O boteco

O boteco

Vamos tomar uma coisinha! Hoje eu estou pagando. E o cara feliz, acompanha o amigo até o bar da Rodoviária. Ali, o ambiente reflete a irmandade que o frequenta. Os simpáticos Casquinha e Daiane são os proprietários. Ao abrir, sete horas da manhã, antes de irem pra o serviço, já estão os primeiros fregueses de plantão, para dar um “talagaço”, daquela que matou o guarda. Os “bulichos” ainda respiram e se respiram, ainda estão vivos. Os frequentadores de boteco formam uma irmandade particular, um grupo social à parte que se encontra para confraternizar. Bar é uma instituição nacional. Sempre estarão presentes, nunca vão desaparecer! Em Tuparendi a Rodoviária fechou, o bar do Casquinha continua mais vivo que nunca!

O bar da Rodoviária, fica ao lado da minha morada. Fico observando sua variada fauna, brancos, pardos, pretos. É o ponto de concentração dos paraibanos que chegam à cidade para vender redes, cintos de couro de cabra, carteiras, frutas e outras quinquilharias. Muitos agricultores, ao descerem do ônibus, dirigem-se ao balcão para o primeiro gole do dia, para limpar a goela antes de enfrentar a maratona pela cidade. Todos falam a mesma língua, sem preconceito de cor, política ou religião. Todos falam de tudo e de todos. Boteco é cultura. Por ali imperam as risadas, as histórias, os silêncios. Por ali se faz o jogo do bicho, se joga mini snooker! Observo coisas que julgava que não existiam mais, como a cachaça de alambique, a purinha, o samba, uma mistura de coca-cola com cachaça. Os fumantes são em profusão. Uma nuvem de fumaça paira sobre a calçada e sobe até a sacada do meu apartamento.

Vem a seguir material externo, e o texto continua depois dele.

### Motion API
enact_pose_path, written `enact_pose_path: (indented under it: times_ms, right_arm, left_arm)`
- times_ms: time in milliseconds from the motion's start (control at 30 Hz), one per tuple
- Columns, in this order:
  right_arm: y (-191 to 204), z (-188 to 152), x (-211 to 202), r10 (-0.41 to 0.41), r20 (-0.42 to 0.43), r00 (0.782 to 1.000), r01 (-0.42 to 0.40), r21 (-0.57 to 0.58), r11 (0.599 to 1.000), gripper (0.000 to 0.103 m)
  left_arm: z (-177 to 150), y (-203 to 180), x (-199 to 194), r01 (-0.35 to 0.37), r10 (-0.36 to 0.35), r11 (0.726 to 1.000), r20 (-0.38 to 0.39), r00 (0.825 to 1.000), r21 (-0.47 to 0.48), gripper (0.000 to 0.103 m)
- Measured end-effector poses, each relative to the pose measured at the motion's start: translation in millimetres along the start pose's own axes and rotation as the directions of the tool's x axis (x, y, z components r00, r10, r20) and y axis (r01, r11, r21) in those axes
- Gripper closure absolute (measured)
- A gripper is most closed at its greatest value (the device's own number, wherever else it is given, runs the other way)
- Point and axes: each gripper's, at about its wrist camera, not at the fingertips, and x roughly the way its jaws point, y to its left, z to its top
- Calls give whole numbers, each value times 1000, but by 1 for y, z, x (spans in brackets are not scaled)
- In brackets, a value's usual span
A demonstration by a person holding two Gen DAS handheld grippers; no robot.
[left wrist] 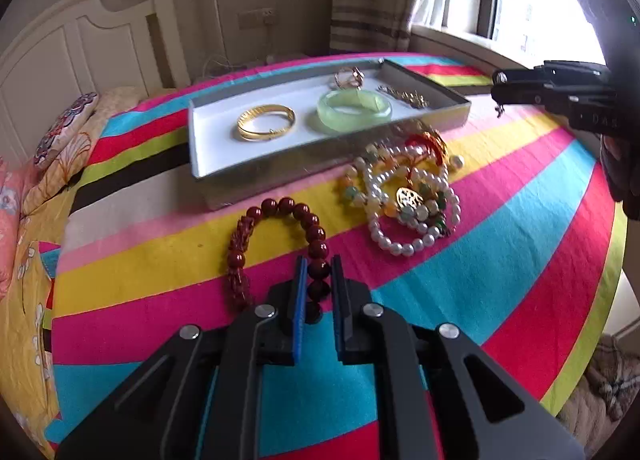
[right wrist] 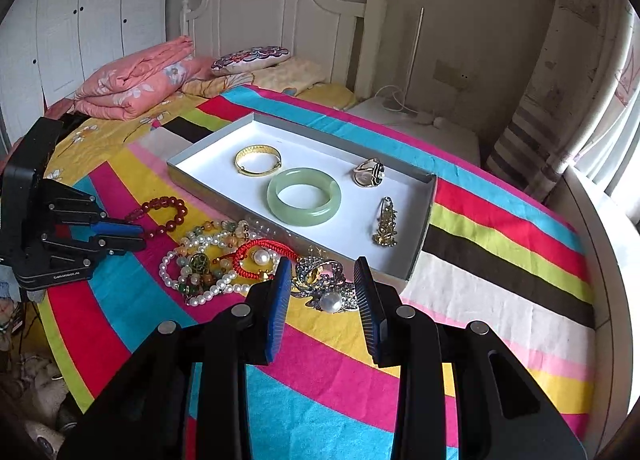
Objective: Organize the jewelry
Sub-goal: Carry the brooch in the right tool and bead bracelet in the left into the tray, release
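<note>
Jewelry is split between a shallow grey tray [right wrist: 420, 236] and the striped bedspread [right wrist: 500, 260] it sits on, which reads as sorting under way: the tray is the destination and the loose heap beside its near wall is what remains; at the left, the red bead bracelet [left wrist: 280, 244] lies flat on the cloth, a loop of glossy dark-red round beads with a carved section on one side, and the left gripper [left wrist: 319, 266] has its blue-padded jaws nearly together around a few beads on the near side of the loop, apparently pinching them, probably to lift the bracelet toward the tray; next comes the tangle [right wrist: 208, 260] of pearl strands, pale green and amber beads, a gold filigree pendant and a red cord, overlapping so that pulling one would likely drag the others; inside the tray, well spaced so nothing snags, lie a gold bangle [right wrist: 258, 160], a translucent green jade bangle [right wrist: 304, 196], a ring [right wrist: 369, 173] and a gold brooch with a pin [right wrist: 385, 222]; at the right, the right gripper [right wrist: 323, 266] hovers with its jaws wide apart on either side of a rhinestone brooch [right wrist: 324, 288] set with a pearl, holding nothing, seemingly lined up to take it.
</note>
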Motion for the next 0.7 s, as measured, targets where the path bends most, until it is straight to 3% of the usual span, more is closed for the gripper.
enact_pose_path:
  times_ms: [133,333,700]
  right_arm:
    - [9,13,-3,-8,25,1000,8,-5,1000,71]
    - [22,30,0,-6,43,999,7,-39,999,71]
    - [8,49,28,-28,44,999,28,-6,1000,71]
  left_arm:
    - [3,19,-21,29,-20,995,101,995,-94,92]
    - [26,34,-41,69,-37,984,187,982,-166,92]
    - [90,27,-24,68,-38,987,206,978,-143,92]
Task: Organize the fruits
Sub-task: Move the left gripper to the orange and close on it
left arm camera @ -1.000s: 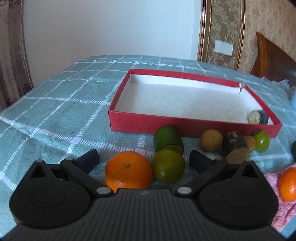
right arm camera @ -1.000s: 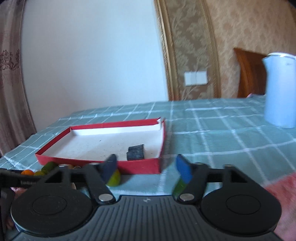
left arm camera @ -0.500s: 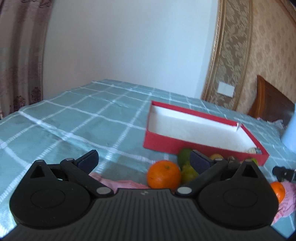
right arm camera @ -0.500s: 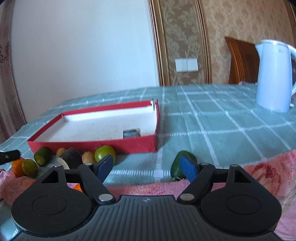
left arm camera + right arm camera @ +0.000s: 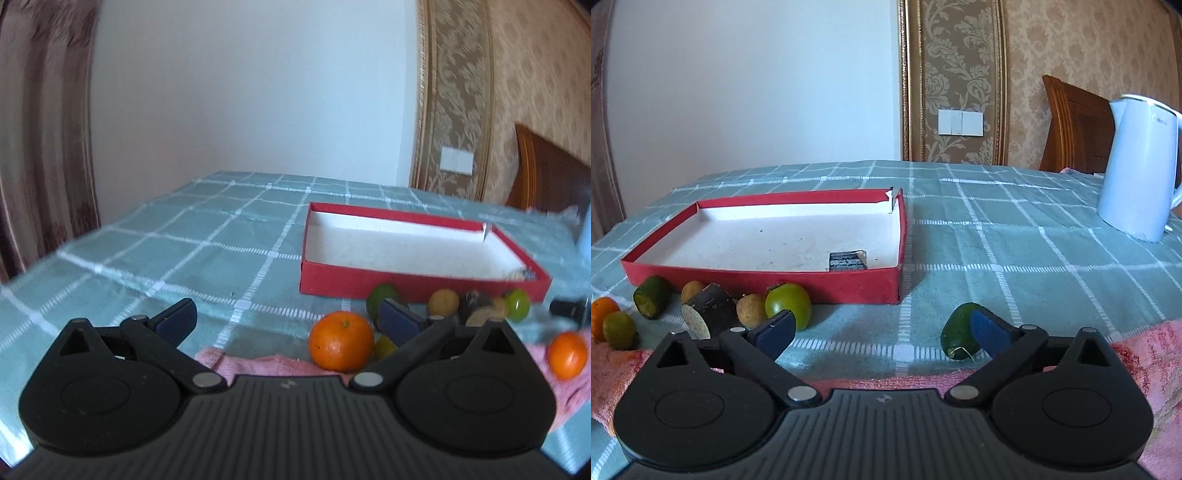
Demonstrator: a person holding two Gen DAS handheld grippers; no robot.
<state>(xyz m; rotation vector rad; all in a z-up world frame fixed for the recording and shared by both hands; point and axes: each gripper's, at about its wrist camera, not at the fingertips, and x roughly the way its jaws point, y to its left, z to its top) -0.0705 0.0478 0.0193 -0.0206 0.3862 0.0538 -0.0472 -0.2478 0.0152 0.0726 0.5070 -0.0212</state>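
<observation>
Red tray (image 5: pixel 768 275) on the counter (image 5: pixel 1015 236), fruit along its near wall.

Your tray holds only one dark striped piece (image 5: pixel 847 261), at 5 o'clock. Outside lie a green tomato (image 5: pixel 788 302), cut dark chunk (image 5: pixel 709 306) and orange (image 5: pixel 340 340). Left tongs (image 5: pixel 286 319) and right tongs (image 5: pixel 882 330) both gape wide, holding nothing. Bare checked cloth runs toward the kettle (image 5: pixel 1141 166) at 2 o'clock.
</observation>
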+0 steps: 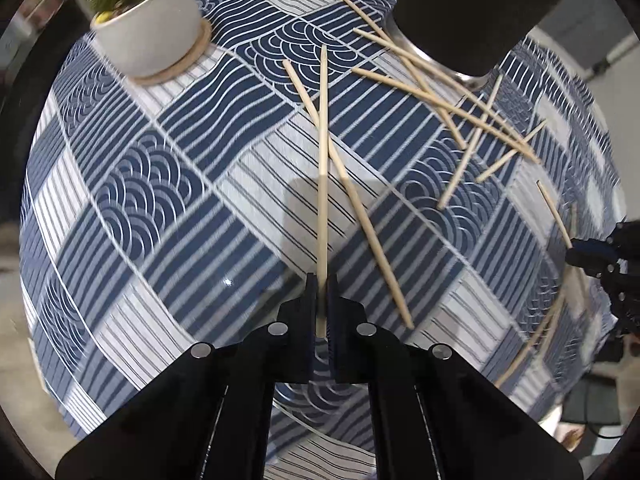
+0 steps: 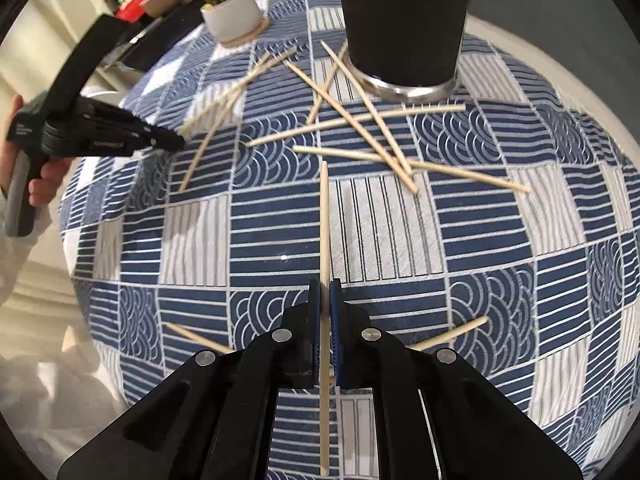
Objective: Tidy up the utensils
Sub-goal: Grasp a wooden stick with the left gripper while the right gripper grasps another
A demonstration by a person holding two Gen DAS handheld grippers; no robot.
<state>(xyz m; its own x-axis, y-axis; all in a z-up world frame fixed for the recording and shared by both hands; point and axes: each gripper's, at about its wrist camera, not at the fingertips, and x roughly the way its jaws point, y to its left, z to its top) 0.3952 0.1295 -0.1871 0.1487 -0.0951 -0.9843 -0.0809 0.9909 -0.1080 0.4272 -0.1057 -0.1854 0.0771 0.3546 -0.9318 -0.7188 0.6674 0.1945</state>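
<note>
Your left gripper (image 1: 319, 280) clamps one chopstick (image 1: 322, 184); your right gripper (image 2: 325, 286) clamps another chopstick (image 2: 324, 224). The black cup (image 2: 404, 20) at 12 o'clock is cropped; the left gripper's lettering is unreadable.

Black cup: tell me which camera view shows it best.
The right wrist view. There the black cup stands upright in the middle with its silver base ring visible on the tablecloth. The left wrist view shows it tilted at the top edge, partly cut off.
</note>
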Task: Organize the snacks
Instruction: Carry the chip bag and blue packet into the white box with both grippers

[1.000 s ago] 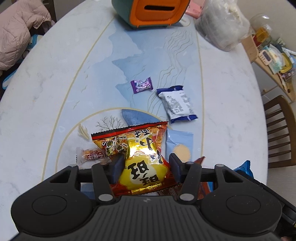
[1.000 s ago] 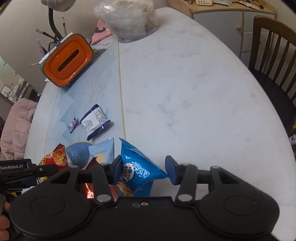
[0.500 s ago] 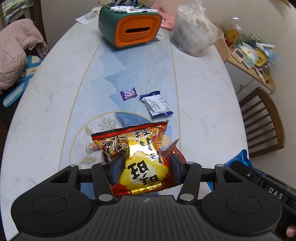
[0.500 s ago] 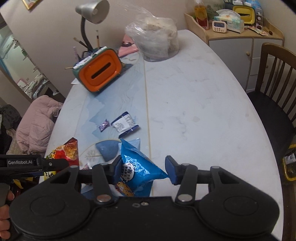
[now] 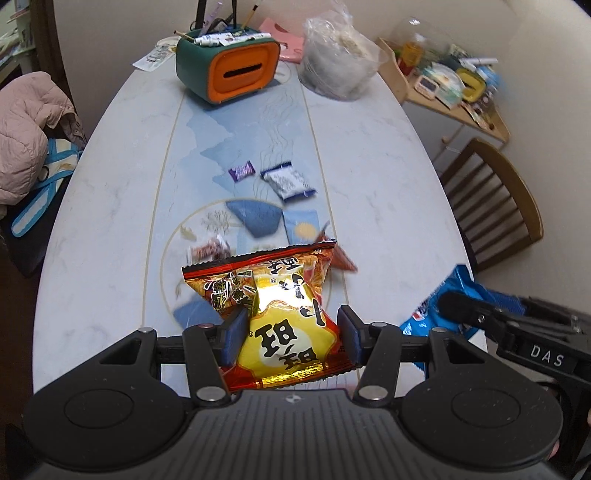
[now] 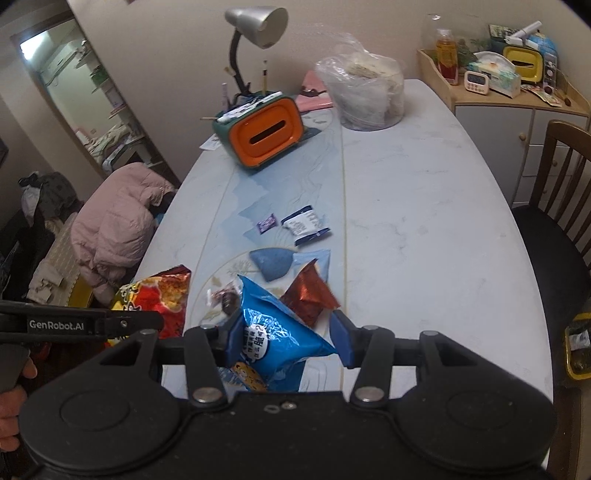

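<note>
My left gripper (image 5: 291, 332) is shut on a red and yellow snack bag (image 5: 280, 310) and holds it above the table's near end. My right gripper (image 6: 284, 338) is shut on a blue snack bag (image 6: 273, 332), also lifted; that bag shows at the right of the left wrist view (image 5: 461, 295). On the table lie a purple candy (image 5: 242, 170), a blue and white packet (image 5: 290, 181), a light blue packet (image 5: 303, 227), a red foil packet (image 6: 308, 295) and a small brown candy (image 5: 208, 251).
A green and orange tissue box (image 5: 229, 70) with pens and a clear plastic bag (image 5: 340, 62) stand at the table's far end. A desk lamp (image 6: 255, 29) is behind them. A wooden chair (image 5: 491, 203) stands at the right, a pink jacket (image 5: 26, 129) at the left.
Both grippers have risen and pulled back with their bags, so the table looks farther away. The snacks on the table have not moved.
</note>
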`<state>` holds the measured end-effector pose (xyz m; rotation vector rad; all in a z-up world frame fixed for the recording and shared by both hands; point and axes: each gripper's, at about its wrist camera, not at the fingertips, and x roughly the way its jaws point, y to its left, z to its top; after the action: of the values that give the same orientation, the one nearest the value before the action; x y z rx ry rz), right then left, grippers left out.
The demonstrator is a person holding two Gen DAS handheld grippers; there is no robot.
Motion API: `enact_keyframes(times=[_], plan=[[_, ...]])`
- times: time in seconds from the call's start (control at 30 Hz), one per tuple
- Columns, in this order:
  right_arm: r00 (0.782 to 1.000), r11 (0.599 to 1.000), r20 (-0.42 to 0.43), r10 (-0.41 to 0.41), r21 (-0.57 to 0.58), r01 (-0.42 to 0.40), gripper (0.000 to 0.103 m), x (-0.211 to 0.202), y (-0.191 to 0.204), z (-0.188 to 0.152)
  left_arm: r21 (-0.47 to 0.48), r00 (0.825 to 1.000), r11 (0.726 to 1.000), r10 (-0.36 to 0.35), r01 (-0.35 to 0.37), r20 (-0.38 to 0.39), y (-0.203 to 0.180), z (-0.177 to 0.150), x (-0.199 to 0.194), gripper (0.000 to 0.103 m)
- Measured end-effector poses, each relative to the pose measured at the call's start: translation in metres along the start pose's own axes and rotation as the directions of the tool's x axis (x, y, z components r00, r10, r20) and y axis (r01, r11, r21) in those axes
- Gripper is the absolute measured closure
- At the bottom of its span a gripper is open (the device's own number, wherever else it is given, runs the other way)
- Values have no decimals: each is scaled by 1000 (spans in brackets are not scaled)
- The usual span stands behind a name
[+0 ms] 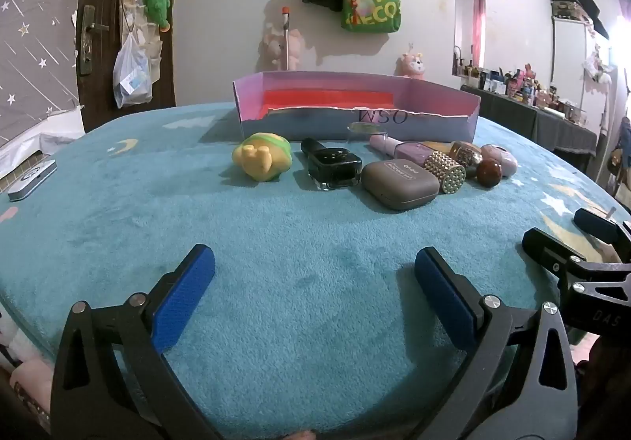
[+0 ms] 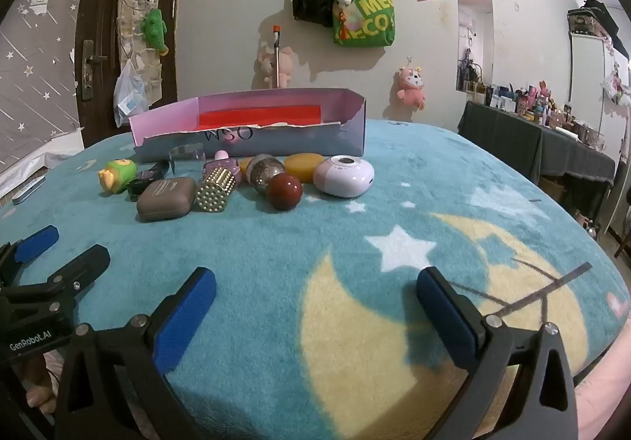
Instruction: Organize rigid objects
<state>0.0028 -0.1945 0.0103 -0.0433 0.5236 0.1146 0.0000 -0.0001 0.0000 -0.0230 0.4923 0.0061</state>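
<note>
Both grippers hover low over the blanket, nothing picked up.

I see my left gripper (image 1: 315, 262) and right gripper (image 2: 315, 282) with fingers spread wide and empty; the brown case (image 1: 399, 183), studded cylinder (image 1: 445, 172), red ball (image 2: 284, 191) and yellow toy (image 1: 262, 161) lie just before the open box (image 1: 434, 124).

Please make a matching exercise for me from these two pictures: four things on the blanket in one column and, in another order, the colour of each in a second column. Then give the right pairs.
Things:
1. ball
2. toy figure at the left end of the row
3. flat rounded case
4. round gadget at the right end of the row

Colours:
A. white
B. dark red
C. yellow and green
D. grey-brown

Right pairs: 1-B, 2-C, 3-D, 4-A.
</note>
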Motion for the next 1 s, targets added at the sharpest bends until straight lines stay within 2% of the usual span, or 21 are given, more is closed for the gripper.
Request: enact_keyframes(times=[1.0], plan=[[1000, 1000, 9, 0, 5, 0, 0, 0, 0, 0, -1, 1000, 1000, 0, 0, -1, 0, 0, 0, 0]])
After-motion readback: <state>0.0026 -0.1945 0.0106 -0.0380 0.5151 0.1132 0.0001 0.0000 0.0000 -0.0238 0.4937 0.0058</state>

Lembro de um amigo, Milton Waldow, assíduo frequentador de botecos e profundo conhecedor de licores, mistura de cachaça com qualquer coisa. Ele, ao final da vida, tomava cachaça com jurubeba mas havia passado pelo consumo de cachaça com butiá, jabuticaba, manga, pitanga e tantas outras. Na verdade a fruta serve de desculpa para o cara consumir a cachaça.

Na mesa ou no balcão do bar se exercita a filosofia, num bate papo que é exclusivo da raça brasileira. Às vezes alteram o timbre da voz, parece que vão partir para via de fatos mas logo estão abraçados, felizes. O brasileiro é assim: expansivo, porém amável, pacífico. Lembro da piada daqueles três americanos sentados à mesa de um bar. Um deles olha pela janela e diz que acha que vai chover. Meia hora depois o outro diz que acha que não vai chover. Trinta minutos depois o terceiro diz: vou embora porque não gosto de discussão. A arte da discussão, da boa conversa, é para brasileiros. Ninguém imita, nem castelhanos!

Lembro de quando tomei meu primeiro porre. Foi na capela, em frente minha casa, no interior de São Francisco de Assis. Um tio, o Diodoro, muito gaiato, comprou um litro de vinho tinto e presenteou a mim e mais dois primos. Penso que não tínhamos mais que oito ou nove anos. Viramos tudo de uma vez só. Não morri ali mesmo porque Deus queria me testar por mais uns oitenta anos, neste vale de lágrimas. Até hoje sinto náuseas ao cheirar vinho tinto. Aprendi, pelo menos, que podemos consumir álcool, desde que com moderação, equilíbrio e harmonia. A arte de bem beber se contrapõe ao alcoolismo. Jesus Cristo não consagrou a coca-cola, o leite, consagrou o vinho como alimento do espírito.

PS. Não procure comprar leite no “bulicho” do Casquinha. Você não vai encontrar. Mas terá a cerveja mais gelada da cidade, cachaça de alambique com 21 graus, caipirinha nota dez e a possibilidade de ouvir as conversas mais divertidas que você já ouviu!